八女市公園整備事業で深まる疑惑|福岡県「計画ない」は真っ赤なウソ

八女市(三田村統之市長)が市内で計画を進める公園整備事業に関する公文書を「不存在」と偽って隠蔽しようとした問題を巡り、福岡県(小川洋知事)も同事業に連動する工事計画を隠そうとしていたことが分かった。

県が隠そうとしていたのは、八女市の公園整備に連動して行われる予定の河川敷の整備工事。当初ハンターが行った公園整備事業に関する情報公開請求に対して「公園を整備する計画自体がない」として、請求を取り下げるよう申し向け、県が関与していないように装っていた。

工事計画の存在を知ったハンターの記者が県側に何度も事実確認。県側は、「公園ではないが、河川敷に降りる階段を整備したりする予定がある」などと事実上の公園整備を行う予定であることを認めている。

■県も隠蔽

矢部川の河畔に計画されている公園整備に関する情報公開に及び腰となった八女市と福岡県。一体何を隠そうとしているのか分からないが、あるはずのものを「ない」と言って不存在通知を出したり、開示請求自体を「なかったこと」にしようとする姿勢は異常だ。

県は当初、「矢部川水辺公園(仮称)整備計画の内容及び経緯(スタート時点から今日まで)が分かる文書」を開示するよう求めたハンターの記者に対し、「八女市で公園を整備する計画はない」として、請求を取り下げるよう連絡してきた。その折、県の担当者は「八女市に公園整備の計画がある。市の方には連絡してある」と話していた。

県が情報公開請求を受けて対象文書を保有する自治体に連絡する、などという話は聞いたことがないが、開示請求が完結しなければ取材が先に進まない。やむなく、八女市に対し、公園整備事業の経緯が分かる文書と事業に利用される土地の関連資料を八女市に開示請求していた。その後のドタバタ劇は、これまで報じてきた通りだ。

取材を進めてみると、八女市が公園整備を行うのは矢部川の堤防横にある土地。河川敷側は県の管轄になるので八女市は手が出ない。しかし、どう考えても河川敷に降りて矢部川と触れ合う形にならなければ「矢部川水辺公園」とは言い難い。市側の担当者を問い詰める中で、「河川敷の方は県がある程度の整備をして……」という言葉を引き出した。
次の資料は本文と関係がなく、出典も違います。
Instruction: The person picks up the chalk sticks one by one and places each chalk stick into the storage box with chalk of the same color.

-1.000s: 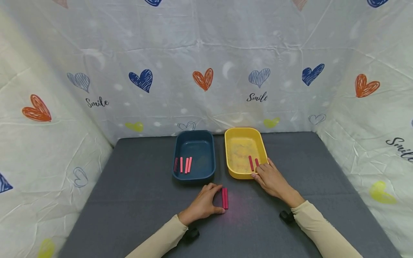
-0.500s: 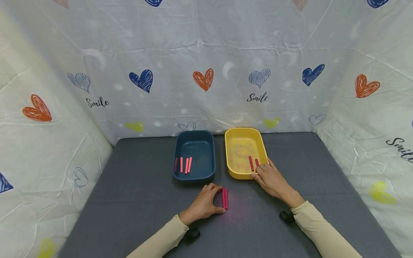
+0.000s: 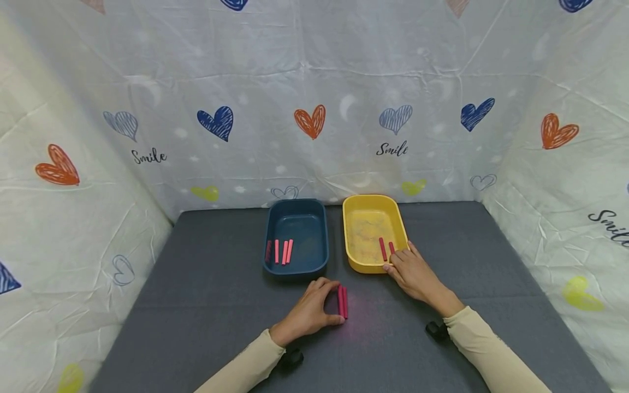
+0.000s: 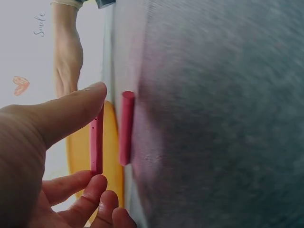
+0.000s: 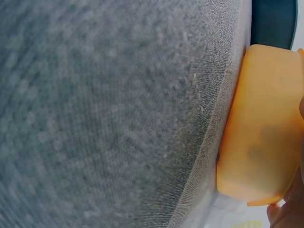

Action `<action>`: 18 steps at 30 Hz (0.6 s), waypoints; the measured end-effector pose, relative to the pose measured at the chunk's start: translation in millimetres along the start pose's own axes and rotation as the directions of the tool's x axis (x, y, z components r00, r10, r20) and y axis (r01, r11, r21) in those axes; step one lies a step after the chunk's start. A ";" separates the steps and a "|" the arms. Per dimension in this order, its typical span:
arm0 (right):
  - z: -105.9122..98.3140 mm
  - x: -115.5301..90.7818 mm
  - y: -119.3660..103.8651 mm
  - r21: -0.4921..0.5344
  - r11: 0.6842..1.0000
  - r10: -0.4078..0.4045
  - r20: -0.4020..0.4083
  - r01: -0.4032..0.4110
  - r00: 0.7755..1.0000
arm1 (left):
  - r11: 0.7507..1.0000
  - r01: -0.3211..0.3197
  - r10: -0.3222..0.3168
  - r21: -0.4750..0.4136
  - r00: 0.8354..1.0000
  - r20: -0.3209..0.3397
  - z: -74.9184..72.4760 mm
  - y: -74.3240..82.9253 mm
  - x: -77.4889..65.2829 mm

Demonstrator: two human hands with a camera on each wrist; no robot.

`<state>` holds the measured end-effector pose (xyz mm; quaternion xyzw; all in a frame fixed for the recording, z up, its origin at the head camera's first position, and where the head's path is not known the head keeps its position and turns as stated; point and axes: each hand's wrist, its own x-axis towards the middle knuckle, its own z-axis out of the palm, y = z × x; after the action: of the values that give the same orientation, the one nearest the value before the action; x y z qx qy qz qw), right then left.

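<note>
My left hand (image 3: 309, 308) pinches a dark pink chalk stick (image 4: 97, 142) lengthwise, thumb at one end and fingertips at the other. Beside it a second dark pink chalk stick (image 4: 127, 128) lies on the grey cloth, apart from the held one in the left wrist view. At the yellow tray (image 3: 363, 267), my right hand (image 3: 415, 273) grips the near right corner, fingers over the rim and thumb outside. Inside that tray lie a dark red stick (image 3: 383, 249) and another red stick (image 3: 391, 247), the latter partly hidden by the right hand.
Left of the yellow tray stands a dark blue tray (image 3: 312, 267) with several lighter pink sticks (image 3: 277, 251) inside. Both trays stand near the back edge of the grey cloth-covered table (image 3: 211, 295). Behind them hangs a white curtain (image 3: 265, 164) printed with hearts.
The left hand has shifted slightly, and the pinched chalk stick has risen a little from beside the other. The right hand and both trays have stayed in place.
</note>
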<state>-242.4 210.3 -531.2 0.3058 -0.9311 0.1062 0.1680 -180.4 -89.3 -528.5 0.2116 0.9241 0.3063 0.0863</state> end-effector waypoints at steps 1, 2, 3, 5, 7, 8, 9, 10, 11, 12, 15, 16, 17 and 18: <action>0.4 -0.1 0.1 0.001 1.000 -0.001 -0.003 0.001 1.000 | 1.000 0.000 0.000 -0.005 1.000 0.003 -0.8 1.1 0.0; 0.7 -0.2 0.4 0.003 1.000 -0.002 -0.005 0.002 1.000 | 1.000 0.000 0.000 -0.009 1.000 0.005 -1.8 2.4 -0.1; 0.9 -0.3 0.4 0.001 1.000 -0.003 -0.007 0.003 1.000 | 1.000 0.000 0.000 -0.014 1.000 0.005 -3.0 3.7 -0.4; 1.3 -0.1 0.7 0.002 1.000 -0.006 -0.012 0.006 1.000 | 1.000 0.002 -0.002 -0.022 1.000 0.008 -6.4 6.6 -0.7; 1.2 -0.1 0.8 0.004 1.000 -0.013 -0.021 0.013 1.000 | 1.000 -0.002 0.002 -0.027 1.000 0.007 -9.6 9.3 -1.0; 1.3 -0.1 0.9 0.006 1.000 -0.015 -0.025 0.015 1.000 | 1.000 -0.004 0.004 -0.028 1.000 0.005 -11.3 10.6 -1.2; 1.4 0.0 0.8 0.005 1.000 -0.016 -0.029 0.016 0.999 | 1.000 -0.004 0.004 -0.031 1.000 0.002 -13.2 11.9 -1.5; 1.6 -0.1 1.0 0.007 1.000 -0.017 -0.031 0.017 0.999 | 0.999 -0.007 0.007 -0.031 1.000 -0.001 -14.8 12.8 -1.7; 2.0 -0.1 1.2 0.008 1.000 -0.017 -0.030 0.017 0.999 | 1.000 -0.012 0.011 -0.029 1.000 -0.005 -16.3 13.7 -1.9; 2.0 0.0 1.2 0.009 1.000 -0.015 -0.028 0.015 0.999 | 1.000 -0.016 0.015 -0.027 1.000 -0.012 -18.0 14.7 -2.2; 2.2 0.0 1.3 0.012 1.000 -0.006 -0.014 0.006 1.000 | 0.999 -0.029 0.028 -0.021 0.999 -0.033 -22.9 17.4 -3.0; 1.9 -0.1 1.2 0.013 1.000 -0.004 -0.011 0.004 1.000 | 0.999 -0.034 0.033 -0.019 0.999 -0.040 -24.2 18.2 -3.2; 1.8 0.0 1.1 0.011 1.000 -0.004 -0.008 0.004 1.000 | 0.999 -0.034 0.034 -0.018 0.998 -0.047 -25.7 19.1 -3.4; 1.4 0.1 0.9 0.012 1.000 -0.003 -0.005 0.003 1.000 | 0.999 -0.035 0.034 -0.018 0.998 -0.052 -27.3 20.0 -3.6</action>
<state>-243.3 210.5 -532.5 0.3079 -0.9296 0.1122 0.1685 -178.4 -90.9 -494.6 0.2187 0.9193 0.3217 0.0592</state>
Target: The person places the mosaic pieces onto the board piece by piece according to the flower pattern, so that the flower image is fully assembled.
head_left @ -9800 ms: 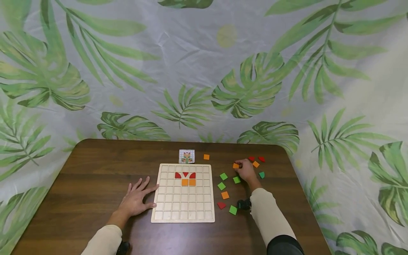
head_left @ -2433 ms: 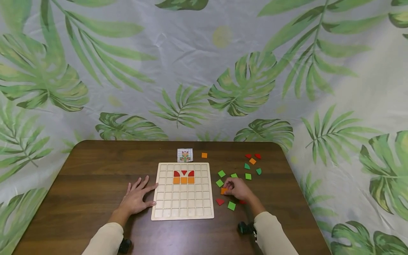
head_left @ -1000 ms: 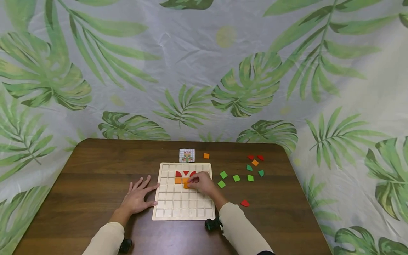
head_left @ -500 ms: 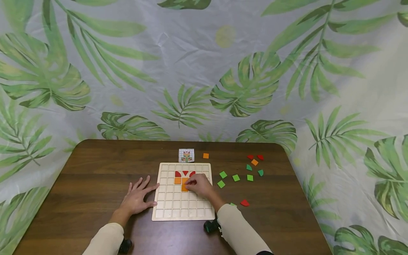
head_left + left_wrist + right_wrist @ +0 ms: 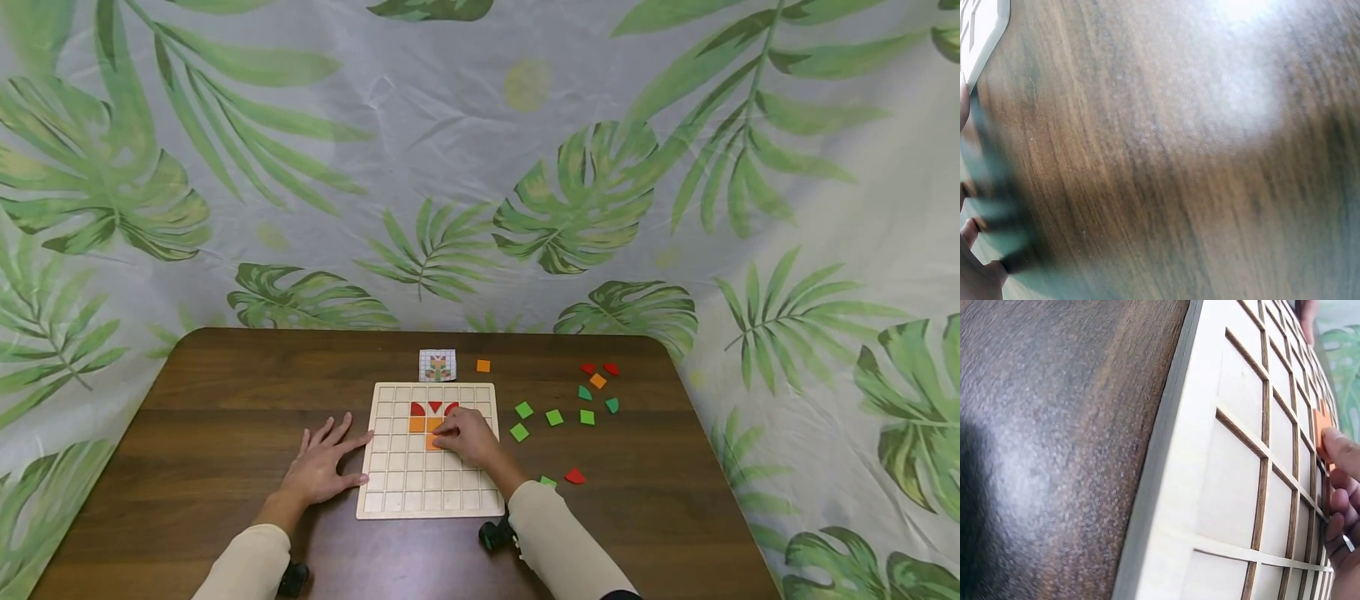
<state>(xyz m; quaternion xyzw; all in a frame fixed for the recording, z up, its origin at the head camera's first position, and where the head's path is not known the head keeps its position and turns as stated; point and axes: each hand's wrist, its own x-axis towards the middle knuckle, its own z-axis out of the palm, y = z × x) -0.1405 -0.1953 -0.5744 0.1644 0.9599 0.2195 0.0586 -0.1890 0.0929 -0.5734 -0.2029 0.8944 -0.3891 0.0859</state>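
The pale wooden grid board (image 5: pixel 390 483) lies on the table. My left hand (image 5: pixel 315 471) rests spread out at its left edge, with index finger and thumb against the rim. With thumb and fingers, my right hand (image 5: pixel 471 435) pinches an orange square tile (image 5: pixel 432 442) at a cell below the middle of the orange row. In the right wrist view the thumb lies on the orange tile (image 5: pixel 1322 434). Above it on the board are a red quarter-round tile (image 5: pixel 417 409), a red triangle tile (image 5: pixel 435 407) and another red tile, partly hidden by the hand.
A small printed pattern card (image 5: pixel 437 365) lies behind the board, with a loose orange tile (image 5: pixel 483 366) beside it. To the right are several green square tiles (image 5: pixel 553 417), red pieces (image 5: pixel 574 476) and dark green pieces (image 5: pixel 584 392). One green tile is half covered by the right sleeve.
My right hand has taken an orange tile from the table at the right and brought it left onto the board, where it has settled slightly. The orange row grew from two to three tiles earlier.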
そこで再度県側に事実確認してみると、本件情報公開の窓口になっていた公園街路課から河川の担当課に回され、さらには八女県土整備事務所へと担当が転々。結果として、やはり関連文書は、あった。

県は八女市に公園整備計画があることを知っていた。分かった上で、開示請求そのものをなかったことにしようと企てた疑いが濃い。

■県側の嘘、証明する文書を入手

一連の県の対応は「隠蔽」と言っても過言ではなく、八女市による2度目の情報開示でその証拠を入手している。それが下の1枚。平成29年(2017年)4月6日に、八女県土整備事務所で行われた県と市の打合せ記録である。

文書の頭には『県事業矢部川親水公園と矢部川水辺公園(仮称)計画予定の打合せ』――タイトルがすべてを物語っている。県は、矢部川の河川敷に親水公園を造る計画を持っていたのだ。確かに「階段整備程度」と断ってはいるが、河川敷に降りる階段を整備すれば、そこに人が集まるようになるのは自明の理。公園とまではいかないまでも、県が矢部川に親しめる憩いの場所を作ろうとしていたことは確かだ。

しかも、県側はこの協議の中で「公園計画は、八女市のパースに合わせて計画したい」「八女市と歩調を合わせて、公園の基本設計なのか詳細設計なのか考えていく」と述べており、「公園を整備する計画はない」「八女市がやっていることで、県は関係ない」というハンターへの説明は、明白な虚偽と断ぜざるを得ない。

矢部川沿いの土地に公園を整備する事業の原資は、言うまでもなく税金。ならば、公園整備に関連する文書を隠そうとする八女市や県に、事業を進める資格はあるまい。